## EXERCISE GOAL:
Select all lines in the records that include "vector".

## RECORDS FOR THE TASK:

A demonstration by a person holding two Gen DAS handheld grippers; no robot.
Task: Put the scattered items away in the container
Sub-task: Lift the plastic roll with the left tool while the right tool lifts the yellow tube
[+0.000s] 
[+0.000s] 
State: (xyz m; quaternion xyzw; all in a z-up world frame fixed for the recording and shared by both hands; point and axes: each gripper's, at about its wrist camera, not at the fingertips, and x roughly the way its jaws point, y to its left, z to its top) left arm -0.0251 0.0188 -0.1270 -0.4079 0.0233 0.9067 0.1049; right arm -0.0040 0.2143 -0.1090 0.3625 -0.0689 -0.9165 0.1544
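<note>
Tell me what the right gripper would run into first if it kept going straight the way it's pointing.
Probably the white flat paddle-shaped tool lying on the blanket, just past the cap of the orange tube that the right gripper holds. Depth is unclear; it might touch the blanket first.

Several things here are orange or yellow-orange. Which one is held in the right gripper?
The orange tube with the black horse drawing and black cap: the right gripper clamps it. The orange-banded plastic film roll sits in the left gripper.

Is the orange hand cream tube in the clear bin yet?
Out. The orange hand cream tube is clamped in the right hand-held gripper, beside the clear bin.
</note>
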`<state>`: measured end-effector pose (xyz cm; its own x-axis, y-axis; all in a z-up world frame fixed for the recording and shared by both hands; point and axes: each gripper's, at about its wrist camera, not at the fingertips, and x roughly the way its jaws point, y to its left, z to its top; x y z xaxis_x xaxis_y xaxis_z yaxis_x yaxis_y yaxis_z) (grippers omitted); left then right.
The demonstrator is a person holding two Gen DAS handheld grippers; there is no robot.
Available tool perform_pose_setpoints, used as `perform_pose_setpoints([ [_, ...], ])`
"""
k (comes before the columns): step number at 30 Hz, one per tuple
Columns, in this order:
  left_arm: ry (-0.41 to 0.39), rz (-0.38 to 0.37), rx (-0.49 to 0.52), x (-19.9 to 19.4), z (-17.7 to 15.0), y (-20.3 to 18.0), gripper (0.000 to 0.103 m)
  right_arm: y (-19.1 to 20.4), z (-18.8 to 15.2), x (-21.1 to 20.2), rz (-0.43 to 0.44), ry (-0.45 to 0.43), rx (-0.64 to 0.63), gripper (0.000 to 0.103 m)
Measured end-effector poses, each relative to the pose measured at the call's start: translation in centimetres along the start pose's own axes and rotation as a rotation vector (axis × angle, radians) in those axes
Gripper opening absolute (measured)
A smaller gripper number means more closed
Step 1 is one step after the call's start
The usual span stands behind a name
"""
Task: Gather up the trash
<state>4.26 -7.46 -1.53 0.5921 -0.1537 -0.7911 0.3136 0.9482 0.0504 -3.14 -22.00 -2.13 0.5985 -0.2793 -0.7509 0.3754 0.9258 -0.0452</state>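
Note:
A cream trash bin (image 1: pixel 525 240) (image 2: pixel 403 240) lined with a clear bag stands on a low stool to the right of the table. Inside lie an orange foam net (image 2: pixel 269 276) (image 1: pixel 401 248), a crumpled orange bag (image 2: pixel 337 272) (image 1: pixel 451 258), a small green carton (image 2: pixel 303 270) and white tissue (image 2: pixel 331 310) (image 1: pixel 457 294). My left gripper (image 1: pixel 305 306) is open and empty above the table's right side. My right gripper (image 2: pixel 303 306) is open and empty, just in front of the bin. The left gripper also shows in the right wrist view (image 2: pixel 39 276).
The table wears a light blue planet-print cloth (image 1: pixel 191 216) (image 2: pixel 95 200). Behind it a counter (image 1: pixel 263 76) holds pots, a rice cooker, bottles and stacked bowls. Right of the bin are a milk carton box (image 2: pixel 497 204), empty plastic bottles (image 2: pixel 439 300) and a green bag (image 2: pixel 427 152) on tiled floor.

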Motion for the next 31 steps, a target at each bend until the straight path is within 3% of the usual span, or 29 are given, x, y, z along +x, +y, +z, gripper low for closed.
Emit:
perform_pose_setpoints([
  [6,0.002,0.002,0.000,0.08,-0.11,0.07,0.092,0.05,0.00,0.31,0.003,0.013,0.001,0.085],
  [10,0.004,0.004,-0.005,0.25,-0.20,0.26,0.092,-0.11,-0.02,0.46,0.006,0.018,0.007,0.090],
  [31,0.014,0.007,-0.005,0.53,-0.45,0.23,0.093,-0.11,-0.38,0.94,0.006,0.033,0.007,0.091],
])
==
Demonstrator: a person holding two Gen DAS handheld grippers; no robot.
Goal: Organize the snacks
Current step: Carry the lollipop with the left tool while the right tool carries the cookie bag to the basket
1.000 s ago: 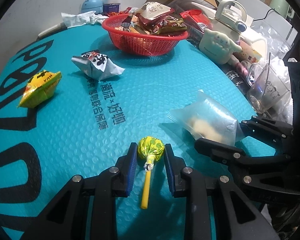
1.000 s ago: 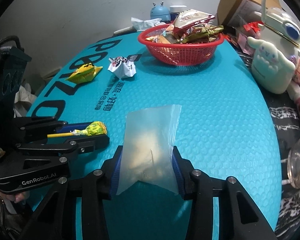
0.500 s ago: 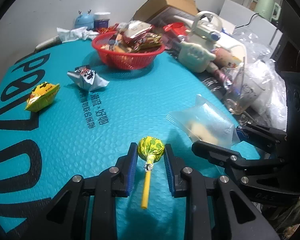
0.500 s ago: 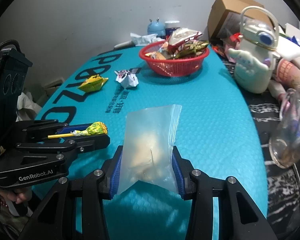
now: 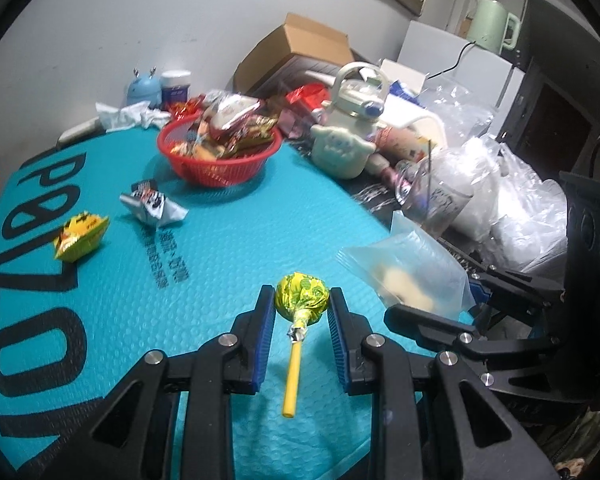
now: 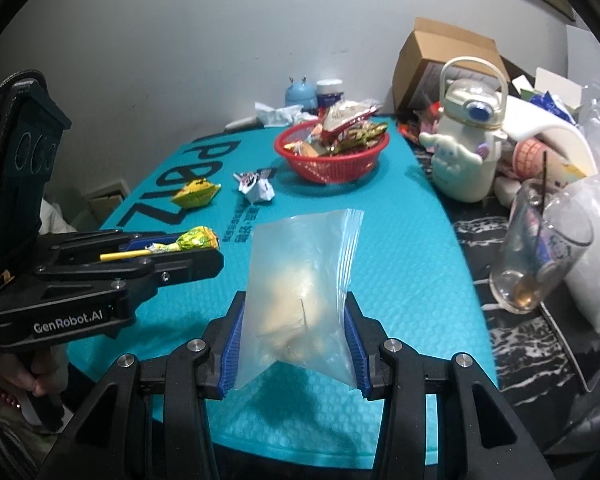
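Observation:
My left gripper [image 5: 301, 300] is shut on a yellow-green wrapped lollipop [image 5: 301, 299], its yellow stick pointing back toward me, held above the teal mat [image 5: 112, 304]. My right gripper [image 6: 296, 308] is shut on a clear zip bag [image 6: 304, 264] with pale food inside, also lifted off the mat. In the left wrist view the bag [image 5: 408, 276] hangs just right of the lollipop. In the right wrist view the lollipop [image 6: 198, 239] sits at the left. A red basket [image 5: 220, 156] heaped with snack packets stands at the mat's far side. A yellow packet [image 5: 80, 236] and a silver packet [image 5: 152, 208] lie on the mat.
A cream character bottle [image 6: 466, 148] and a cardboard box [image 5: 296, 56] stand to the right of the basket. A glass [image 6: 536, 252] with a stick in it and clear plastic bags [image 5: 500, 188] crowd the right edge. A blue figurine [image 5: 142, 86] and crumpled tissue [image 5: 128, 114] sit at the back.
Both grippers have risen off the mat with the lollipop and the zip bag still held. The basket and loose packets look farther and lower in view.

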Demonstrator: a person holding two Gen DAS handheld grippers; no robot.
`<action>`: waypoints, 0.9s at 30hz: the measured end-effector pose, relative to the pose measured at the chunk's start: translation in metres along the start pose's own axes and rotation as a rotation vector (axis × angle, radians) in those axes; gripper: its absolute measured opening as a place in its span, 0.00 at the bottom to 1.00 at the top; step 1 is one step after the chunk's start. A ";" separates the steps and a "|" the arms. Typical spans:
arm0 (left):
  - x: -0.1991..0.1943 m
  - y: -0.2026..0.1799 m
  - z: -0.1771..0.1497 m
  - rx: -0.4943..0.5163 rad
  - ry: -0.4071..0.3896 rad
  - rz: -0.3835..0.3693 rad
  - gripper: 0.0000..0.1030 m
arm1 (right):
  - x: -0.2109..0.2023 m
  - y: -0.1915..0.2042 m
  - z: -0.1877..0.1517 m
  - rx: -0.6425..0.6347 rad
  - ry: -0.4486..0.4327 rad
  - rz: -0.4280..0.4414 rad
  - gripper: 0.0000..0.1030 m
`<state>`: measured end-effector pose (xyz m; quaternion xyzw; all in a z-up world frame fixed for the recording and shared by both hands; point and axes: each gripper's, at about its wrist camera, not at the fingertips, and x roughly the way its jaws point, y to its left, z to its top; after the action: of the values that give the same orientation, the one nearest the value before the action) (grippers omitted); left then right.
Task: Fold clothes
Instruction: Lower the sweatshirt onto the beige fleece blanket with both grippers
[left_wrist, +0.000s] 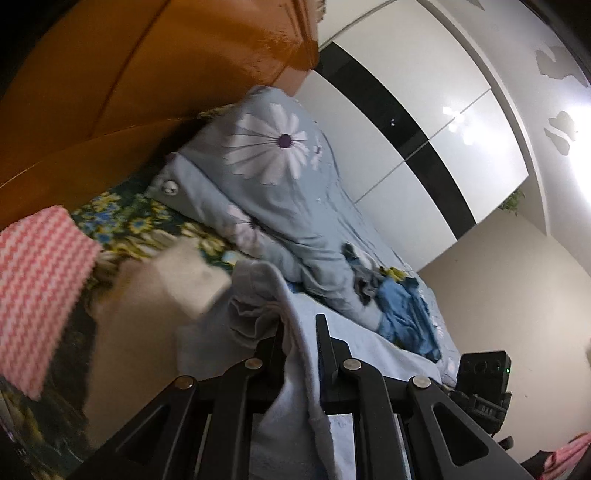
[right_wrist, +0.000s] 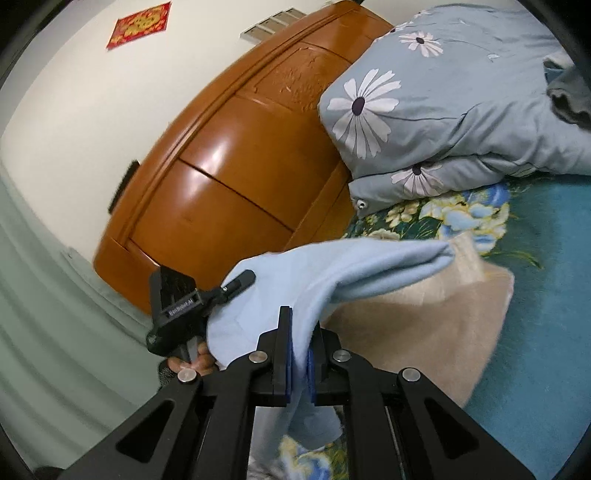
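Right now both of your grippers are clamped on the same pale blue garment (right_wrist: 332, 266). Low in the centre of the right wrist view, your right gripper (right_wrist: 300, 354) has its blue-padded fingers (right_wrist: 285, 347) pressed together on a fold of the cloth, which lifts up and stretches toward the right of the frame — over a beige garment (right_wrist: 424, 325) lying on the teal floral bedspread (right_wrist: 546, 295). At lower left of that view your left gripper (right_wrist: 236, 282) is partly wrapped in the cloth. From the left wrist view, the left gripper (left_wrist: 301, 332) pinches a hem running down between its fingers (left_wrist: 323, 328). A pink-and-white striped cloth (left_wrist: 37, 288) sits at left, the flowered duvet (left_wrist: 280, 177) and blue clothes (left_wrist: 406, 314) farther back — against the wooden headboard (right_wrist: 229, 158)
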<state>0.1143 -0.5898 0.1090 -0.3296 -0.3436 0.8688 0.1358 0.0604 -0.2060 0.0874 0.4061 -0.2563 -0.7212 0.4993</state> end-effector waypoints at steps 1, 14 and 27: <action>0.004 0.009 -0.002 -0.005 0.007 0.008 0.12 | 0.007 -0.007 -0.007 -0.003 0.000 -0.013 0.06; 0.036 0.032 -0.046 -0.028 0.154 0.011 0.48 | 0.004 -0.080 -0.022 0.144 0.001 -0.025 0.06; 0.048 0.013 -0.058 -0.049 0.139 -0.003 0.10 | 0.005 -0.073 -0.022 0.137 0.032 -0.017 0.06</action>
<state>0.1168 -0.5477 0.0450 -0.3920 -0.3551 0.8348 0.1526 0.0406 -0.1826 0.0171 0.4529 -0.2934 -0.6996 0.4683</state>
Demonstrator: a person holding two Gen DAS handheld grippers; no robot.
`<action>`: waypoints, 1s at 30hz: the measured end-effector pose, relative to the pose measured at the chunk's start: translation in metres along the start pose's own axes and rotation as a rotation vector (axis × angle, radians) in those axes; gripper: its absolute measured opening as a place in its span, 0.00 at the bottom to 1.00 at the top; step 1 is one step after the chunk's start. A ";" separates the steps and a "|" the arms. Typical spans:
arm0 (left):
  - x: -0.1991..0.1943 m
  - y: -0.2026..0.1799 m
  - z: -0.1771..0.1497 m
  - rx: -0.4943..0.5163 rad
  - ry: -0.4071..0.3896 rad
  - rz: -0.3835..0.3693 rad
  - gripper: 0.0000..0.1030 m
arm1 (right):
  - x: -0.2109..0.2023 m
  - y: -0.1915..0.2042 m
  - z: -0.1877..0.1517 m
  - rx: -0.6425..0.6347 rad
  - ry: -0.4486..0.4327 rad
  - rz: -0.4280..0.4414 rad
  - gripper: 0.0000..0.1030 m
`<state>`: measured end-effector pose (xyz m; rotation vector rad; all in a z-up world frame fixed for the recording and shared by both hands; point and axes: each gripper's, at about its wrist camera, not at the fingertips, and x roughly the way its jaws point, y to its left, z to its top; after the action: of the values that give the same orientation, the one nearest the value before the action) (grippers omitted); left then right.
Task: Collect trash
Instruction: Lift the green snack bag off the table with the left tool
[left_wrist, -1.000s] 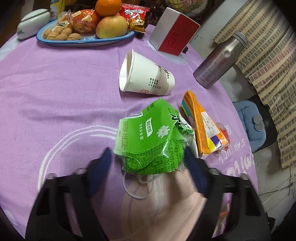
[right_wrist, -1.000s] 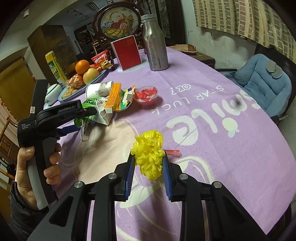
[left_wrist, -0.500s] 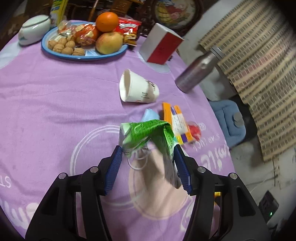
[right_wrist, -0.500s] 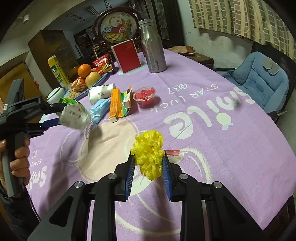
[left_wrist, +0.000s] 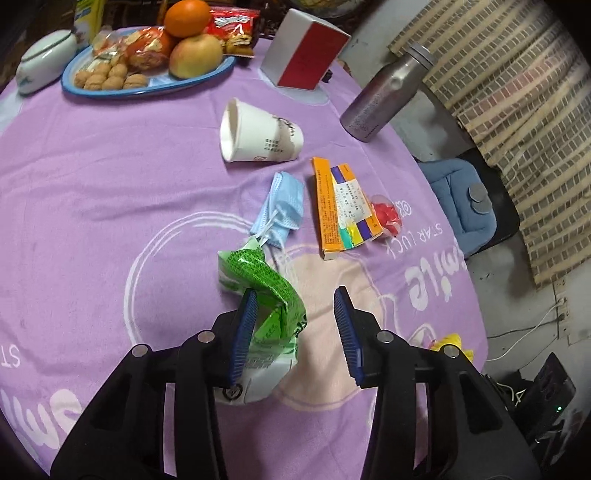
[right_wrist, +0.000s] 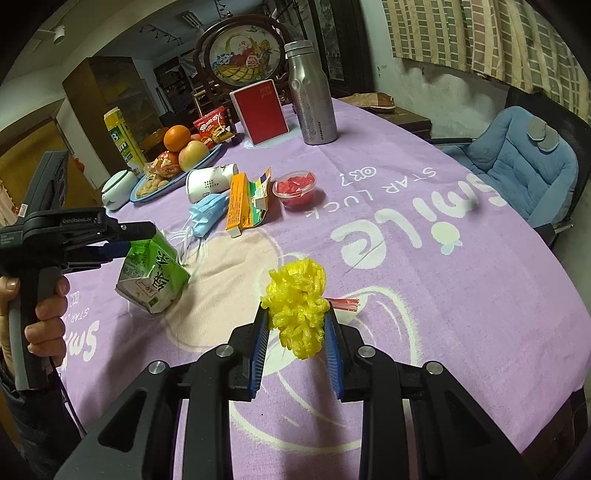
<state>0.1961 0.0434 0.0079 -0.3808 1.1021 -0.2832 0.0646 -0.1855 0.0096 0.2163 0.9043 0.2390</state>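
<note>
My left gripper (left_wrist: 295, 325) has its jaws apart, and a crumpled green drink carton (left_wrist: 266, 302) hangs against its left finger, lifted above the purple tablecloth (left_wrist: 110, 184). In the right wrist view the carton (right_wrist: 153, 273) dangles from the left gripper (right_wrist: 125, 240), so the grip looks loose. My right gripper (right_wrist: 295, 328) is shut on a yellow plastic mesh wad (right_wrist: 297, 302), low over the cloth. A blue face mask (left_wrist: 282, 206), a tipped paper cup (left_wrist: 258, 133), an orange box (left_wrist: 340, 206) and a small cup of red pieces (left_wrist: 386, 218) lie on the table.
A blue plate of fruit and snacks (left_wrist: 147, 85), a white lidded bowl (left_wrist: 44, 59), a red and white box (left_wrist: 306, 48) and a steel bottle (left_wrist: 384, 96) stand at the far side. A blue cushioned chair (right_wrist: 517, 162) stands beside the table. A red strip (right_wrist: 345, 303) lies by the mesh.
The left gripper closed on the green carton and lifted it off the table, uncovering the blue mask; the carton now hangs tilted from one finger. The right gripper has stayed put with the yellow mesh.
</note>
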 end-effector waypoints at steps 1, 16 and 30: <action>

## THE ANSWER:
Measured end-effector poses, each relative to the pose measured at the call's start: translation in centimetres along the start pose's own axes and rotation as a rotation vector (axis × angle, radians) in those axes
`<action>`: waypoints, 0.9s at 30hz: the measured end-effector pose, relative to the pose measured at the chunk's start: translation in metres along the start pose's own axes and rotation as a rotation vector (axis × angle, radians) in those axes; gripper: its absolute measured opening as a place in its span, 0.00 at the bottom to 1.00 at the top; step 1 is one step after the chunk's start. A ";" separates the steps and a "|" the arms. Typical spans:
`<action>`: waypoints, 1s at 30hz: the measured end-effector pose, relative to the pose measured at the chunk's start: translation in metres along the start pose's own axes and rotation as a rotation vector (axis × angle, radians) in those axes; gripper: its absolute measured opening as a place in its span, 0.00 at the bottom to 1.00 at the top; step 1 is one step after the chunk's start. A ";" separates the steps and a "|" the arms. Typical spans:
`<state>`: measured end-effector pose (xyz m; rotation vector rad; all in a z-up world frame fixed for the recording and shared by both hands; point and axes: each gripper's, at about its wrist camera, not at the fingertips, and x roughly the way its jaws point, y to its left, z to its top; after the action: of the values that give the same orientation, the one nearest the value before the action) (grippers omitted); left then right.

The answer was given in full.